Sixty-five non-baseball events are already on the books for 2012, including 11 weddings at home plate.

And then there are the tours. The Twins have given 1,900 public and private tours of Target Field since the park opened. Tickets for public tours cost $8 to $17 a person, depending on age.

Much of the tour business is geared to students. The Twins hired former school teachers and principals to lead the tours, using baseball’s statistics and physics to educate kids in math and science, Day said. The subjects of the tours extend to Target Field’s art displays, environmental stewardship and its architecture.

“It’s taken off like you wouldn’t believe,” she said.
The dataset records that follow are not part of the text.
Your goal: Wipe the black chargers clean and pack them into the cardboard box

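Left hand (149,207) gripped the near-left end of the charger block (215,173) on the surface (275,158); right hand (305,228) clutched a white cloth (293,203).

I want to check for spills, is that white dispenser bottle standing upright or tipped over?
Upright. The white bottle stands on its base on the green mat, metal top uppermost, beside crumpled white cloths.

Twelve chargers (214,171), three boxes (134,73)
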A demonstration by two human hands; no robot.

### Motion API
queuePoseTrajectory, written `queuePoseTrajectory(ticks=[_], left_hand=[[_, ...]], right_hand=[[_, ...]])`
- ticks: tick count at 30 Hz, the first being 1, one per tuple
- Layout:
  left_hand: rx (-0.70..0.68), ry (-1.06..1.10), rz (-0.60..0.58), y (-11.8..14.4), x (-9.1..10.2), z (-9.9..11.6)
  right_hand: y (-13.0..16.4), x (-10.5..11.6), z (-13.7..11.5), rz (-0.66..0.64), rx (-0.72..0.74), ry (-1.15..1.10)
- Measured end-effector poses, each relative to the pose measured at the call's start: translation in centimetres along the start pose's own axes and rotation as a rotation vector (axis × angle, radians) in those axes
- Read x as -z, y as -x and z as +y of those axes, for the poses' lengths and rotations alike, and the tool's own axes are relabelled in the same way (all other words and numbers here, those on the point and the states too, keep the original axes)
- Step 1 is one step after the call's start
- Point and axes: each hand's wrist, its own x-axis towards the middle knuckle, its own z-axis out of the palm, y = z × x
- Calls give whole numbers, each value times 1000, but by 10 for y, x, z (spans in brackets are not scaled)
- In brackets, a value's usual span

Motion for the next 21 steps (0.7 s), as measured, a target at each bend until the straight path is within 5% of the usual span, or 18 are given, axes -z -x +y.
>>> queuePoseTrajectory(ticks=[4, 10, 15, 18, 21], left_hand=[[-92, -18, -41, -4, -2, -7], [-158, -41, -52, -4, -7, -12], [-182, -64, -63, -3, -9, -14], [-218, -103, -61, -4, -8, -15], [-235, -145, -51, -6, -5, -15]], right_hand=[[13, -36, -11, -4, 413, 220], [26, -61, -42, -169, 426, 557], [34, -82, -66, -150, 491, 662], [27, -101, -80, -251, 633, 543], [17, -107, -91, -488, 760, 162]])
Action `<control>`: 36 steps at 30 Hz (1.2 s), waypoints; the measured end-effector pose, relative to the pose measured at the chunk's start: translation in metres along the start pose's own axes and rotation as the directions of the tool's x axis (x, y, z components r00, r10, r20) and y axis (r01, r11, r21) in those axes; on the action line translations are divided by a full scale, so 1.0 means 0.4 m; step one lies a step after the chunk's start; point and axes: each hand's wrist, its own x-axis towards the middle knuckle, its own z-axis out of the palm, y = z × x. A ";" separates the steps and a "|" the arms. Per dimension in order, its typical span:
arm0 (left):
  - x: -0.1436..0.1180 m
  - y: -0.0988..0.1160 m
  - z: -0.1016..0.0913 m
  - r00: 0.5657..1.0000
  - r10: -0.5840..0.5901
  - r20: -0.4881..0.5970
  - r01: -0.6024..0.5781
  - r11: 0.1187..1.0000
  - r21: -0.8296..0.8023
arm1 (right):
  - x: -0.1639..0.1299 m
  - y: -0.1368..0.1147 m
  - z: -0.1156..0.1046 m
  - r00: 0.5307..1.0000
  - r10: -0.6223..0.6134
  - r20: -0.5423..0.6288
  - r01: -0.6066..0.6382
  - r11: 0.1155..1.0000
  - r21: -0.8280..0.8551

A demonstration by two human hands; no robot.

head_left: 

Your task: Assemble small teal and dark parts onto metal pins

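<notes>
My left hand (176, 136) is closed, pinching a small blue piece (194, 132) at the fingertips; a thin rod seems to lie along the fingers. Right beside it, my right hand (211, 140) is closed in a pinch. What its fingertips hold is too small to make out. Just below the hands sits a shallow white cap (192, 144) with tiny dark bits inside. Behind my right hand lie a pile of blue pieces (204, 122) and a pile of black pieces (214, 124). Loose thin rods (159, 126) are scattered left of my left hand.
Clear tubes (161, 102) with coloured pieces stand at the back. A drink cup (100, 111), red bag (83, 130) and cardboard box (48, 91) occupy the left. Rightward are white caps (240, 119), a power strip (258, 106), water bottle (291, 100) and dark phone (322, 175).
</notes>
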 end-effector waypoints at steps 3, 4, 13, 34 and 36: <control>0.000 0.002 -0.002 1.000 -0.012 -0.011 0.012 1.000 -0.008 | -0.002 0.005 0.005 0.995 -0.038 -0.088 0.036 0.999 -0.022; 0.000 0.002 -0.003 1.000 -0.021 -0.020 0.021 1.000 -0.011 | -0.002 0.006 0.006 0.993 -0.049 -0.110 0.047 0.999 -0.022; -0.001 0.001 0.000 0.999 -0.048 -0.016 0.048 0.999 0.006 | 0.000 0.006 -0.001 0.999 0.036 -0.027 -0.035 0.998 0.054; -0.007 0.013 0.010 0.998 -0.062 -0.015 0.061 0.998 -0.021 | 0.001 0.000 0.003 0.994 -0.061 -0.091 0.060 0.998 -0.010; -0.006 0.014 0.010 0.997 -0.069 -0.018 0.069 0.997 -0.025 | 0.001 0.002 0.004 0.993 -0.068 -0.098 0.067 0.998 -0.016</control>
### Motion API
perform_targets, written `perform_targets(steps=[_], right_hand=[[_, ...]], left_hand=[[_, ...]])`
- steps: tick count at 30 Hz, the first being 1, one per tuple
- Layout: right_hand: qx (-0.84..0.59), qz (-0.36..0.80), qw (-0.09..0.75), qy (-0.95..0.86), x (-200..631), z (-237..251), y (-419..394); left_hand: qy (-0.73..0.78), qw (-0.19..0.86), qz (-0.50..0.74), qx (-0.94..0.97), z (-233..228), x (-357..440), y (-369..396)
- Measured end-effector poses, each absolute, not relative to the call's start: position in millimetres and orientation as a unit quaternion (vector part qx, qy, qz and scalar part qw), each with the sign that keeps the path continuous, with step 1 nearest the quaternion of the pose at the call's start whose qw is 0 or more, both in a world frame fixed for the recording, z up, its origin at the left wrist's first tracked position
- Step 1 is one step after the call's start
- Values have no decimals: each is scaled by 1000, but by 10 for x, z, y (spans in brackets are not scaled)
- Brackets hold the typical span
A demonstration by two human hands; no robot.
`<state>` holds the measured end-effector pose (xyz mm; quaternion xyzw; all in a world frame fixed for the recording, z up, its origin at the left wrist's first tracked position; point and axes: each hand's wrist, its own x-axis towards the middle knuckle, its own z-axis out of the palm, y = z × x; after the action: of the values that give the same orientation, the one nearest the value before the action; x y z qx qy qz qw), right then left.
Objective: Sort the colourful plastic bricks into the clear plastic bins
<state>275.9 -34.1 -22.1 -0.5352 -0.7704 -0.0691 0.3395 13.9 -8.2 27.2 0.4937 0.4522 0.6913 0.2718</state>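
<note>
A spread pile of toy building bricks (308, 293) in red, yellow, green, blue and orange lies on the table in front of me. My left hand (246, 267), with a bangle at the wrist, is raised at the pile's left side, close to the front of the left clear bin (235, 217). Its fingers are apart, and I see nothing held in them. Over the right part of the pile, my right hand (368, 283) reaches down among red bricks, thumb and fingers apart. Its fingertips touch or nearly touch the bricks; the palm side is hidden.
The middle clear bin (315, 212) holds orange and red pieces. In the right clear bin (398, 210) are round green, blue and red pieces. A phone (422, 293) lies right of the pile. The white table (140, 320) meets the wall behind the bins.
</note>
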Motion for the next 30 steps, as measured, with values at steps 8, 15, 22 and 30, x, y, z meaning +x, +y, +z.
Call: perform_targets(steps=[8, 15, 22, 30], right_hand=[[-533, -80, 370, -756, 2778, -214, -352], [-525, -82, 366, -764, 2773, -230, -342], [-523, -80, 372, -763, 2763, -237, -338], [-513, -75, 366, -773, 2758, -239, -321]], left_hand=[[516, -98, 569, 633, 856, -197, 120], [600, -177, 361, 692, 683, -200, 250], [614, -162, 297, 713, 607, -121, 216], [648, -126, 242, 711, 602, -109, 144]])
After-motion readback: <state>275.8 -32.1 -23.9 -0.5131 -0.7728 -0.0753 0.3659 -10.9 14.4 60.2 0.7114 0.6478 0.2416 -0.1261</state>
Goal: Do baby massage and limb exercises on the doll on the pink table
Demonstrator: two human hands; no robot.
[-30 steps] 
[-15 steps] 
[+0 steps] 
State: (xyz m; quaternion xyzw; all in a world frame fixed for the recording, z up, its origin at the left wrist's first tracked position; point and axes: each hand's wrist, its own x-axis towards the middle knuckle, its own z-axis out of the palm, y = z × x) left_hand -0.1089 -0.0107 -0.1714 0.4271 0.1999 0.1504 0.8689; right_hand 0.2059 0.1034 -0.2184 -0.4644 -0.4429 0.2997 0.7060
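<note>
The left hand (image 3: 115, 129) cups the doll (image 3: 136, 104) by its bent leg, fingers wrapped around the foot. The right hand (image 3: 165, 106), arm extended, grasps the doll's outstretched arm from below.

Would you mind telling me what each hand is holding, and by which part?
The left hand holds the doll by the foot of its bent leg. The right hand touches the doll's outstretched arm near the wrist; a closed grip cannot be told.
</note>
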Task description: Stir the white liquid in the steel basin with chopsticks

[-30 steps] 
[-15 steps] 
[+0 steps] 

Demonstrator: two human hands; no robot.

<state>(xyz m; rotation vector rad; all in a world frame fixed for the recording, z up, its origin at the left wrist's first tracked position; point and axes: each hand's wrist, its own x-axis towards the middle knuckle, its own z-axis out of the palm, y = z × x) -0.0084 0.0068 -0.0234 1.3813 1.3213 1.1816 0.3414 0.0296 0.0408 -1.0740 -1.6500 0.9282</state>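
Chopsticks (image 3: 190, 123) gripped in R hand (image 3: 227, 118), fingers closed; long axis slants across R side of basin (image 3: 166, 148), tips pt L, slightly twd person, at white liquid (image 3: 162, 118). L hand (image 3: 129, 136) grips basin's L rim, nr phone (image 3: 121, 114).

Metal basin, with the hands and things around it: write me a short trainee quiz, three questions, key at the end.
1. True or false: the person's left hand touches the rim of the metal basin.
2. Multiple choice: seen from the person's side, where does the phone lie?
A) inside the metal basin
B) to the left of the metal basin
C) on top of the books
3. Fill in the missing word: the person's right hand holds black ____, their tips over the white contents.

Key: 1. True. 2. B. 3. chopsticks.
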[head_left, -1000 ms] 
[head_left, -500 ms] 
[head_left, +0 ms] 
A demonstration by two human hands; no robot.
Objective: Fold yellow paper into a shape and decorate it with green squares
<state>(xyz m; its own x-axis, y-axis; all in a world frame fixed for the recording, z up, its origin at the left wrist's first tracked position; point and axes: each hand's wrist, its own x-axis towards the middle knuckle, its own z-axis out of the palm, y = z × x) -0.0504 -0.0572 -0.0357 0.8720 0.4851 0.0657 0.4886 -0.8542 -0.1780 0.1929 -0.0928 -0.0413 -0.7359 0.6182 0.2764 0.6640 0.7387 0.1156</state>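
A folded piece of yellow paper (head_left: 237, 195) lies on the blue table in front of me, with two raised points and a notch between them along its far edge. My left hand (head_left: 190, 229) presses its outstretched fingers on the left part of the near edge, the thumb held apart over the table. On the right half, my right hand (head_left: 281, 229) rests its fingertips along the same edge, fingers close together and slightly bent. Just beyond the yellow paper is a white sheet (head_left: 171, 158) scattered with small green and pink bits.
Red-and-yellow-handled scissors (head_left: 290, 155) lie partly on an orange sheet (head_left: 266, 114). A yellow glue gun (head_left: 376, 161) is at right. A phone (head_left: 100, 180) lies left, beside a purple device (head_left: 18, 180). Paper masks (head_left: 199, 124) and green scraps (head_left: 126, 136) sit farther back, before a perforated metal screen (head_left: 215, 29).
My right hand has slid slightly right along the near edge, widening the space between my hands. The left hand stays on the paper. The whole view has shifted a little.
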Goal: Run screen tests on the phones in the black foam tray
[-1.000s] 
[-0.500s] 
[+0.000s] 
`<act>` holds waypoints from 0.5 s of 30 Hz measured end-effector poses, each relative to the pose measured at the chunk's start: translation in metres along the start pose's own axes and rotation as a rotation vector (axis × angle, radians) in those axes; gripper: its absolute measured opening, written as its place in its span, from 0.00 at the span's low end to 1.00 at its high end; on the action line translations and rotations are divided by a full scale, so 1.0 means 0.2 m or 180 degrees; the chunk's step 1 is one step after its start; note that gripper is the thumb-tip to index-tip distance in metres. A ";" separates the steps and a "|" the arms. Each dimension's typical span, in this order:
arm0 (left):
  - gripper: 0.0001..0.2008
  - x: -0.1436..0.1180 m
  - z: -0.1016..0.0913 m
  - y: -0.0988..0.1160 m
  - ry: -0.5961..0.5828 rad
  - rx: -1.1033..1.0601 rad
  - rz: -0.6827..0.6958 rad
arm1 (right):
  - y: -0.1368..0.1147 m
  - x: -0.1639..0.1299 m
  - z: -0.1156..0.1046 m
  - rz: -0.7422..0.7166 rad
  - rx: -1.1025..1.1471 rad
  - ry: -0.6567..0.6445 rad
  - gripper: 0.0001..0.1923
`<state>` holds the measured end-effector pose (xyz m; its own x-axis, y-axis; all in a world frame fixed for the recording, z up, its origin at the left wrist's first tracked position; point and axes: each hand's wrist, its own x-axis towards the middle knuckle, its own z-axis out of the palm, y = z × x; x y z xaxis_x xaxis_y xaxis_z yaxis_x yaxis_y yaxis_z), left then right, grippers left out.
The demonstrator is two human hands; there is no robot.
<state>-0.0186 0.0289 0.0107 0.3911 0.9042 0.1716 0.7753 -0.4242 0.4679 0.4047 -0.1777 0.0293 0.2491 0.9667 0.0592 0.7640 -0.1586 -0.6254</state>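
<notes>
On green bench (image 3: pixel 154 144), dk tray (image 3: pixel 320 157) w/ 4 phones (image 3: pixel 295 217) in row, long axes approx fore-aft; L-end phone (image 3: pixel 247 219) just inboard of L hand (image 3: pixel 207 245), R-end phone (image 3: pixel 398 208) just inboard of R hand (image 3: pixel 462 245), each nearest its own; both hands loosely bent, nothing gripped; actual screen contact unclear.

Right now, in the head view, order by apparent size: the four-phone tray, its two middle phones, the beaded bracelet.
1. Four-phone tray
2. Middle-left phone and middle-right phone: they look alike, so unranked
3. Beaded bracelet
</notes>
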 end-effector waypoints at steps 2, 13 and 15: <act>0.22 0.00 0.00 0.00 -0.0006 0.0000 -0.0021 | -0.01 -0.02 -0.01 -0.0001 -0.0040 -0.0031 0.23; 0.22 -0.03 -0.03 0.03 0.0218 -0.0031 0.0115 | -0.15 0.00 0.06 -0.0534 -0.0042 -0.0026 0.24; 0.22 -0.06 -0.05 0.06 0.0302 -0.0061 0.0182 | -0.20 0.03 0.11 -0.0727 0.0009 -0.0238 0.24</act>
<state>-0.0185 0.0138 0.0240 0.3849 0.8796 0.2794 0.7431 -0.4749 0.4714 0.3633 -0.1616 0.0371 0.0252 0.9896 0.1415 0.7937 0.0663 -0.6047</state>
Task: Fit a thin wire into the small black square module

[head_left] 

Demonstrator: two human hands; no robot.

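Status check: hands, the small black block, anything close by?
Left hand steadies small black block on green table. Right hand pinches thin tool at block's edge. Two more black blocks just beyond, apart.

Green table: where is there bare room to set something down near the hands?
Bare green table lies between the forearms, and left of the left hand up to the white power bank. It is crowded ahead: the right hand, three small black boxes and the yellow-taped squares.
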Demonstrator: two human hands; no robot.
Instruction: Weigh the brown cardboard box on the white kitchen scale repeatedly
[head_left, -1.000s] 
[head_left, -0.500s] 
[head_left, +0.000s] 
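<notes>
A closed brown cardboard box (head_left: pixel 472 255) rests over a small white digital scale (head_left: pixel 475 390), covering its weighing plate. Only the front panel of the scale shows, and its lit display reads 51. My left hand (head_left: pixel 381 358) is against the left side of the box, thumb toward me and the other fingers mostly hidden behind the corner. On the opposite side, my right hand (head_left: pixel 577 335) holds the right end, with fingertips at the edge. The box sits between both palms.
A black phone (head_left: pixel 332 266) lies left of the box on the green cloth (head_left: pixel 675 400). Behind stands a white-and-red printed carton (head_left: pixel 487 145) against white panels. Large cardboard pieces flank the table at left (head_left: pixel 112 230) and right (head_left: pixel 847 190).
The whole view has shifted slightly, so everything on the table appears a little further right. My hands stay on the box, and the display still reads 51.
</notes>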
HORNETS NEST: A master plan to upgrade New Orleans Arena to meet the needs of the Hornets is starting to take shape in the Big Easy. A group representing the NBA team, arena manager SMG, architect AECOM, two local design firms, and the Louisiana Sports and Exposition District, the building’s owner, recently completed its first meeting to discuss the project.

“It’s a piece of the puzzle to keep the Hornets in town over the next 10 to 15 years, enticing a new owner as to what the arena can do as far as revenue and freshen it up,” said Paul Griesemer, a principal at AECOM working on the master plan.

The NBA owns the Hornets after buying the team from George Shinn in 2010. The 12-year-old arena has not been renovated since 2002, the same year Shinn moved the old Charlotte Hornets to town.

AECOM officials will look to NBA facilities they designed for the Indiana Pacers, Memphis Grizzlies and Charlotte Bobcats, as well as Barclays Center, the New Jersey Nets’ arena opening next fall, to get ideas for how to bring New Orleans Arena up to par with newer buildings, Griesemer said.

AECOM will use its two sister companies, market research firm Economic Research Associates and cost analyst Davis Langdon, to help determine a revenue model that works with regard to premium amenities, he said.

In addition, the two local architects, Eskew Dumez Ripple and Manning Architects, will lend their expertise for what makes sense with the improvements. Ray Manning, president and CEO of Manning Architects, was part of the original design team for New Orleans Arena. Eskew Dumez Ripple designers worked with Griesemer to plan the restoration and upgrades to the Mercedes-Benz Superdome as well as Champions Square, the gathering spot outside the Saints’ stadium.
“They are a key part of finding a solution that will last for the Hornets,” Griesemer said.

Officials hope to have the master plan study completed by late January and start some of the projects in 2012, pending approval by the Hornets and the Sports and Exposition District.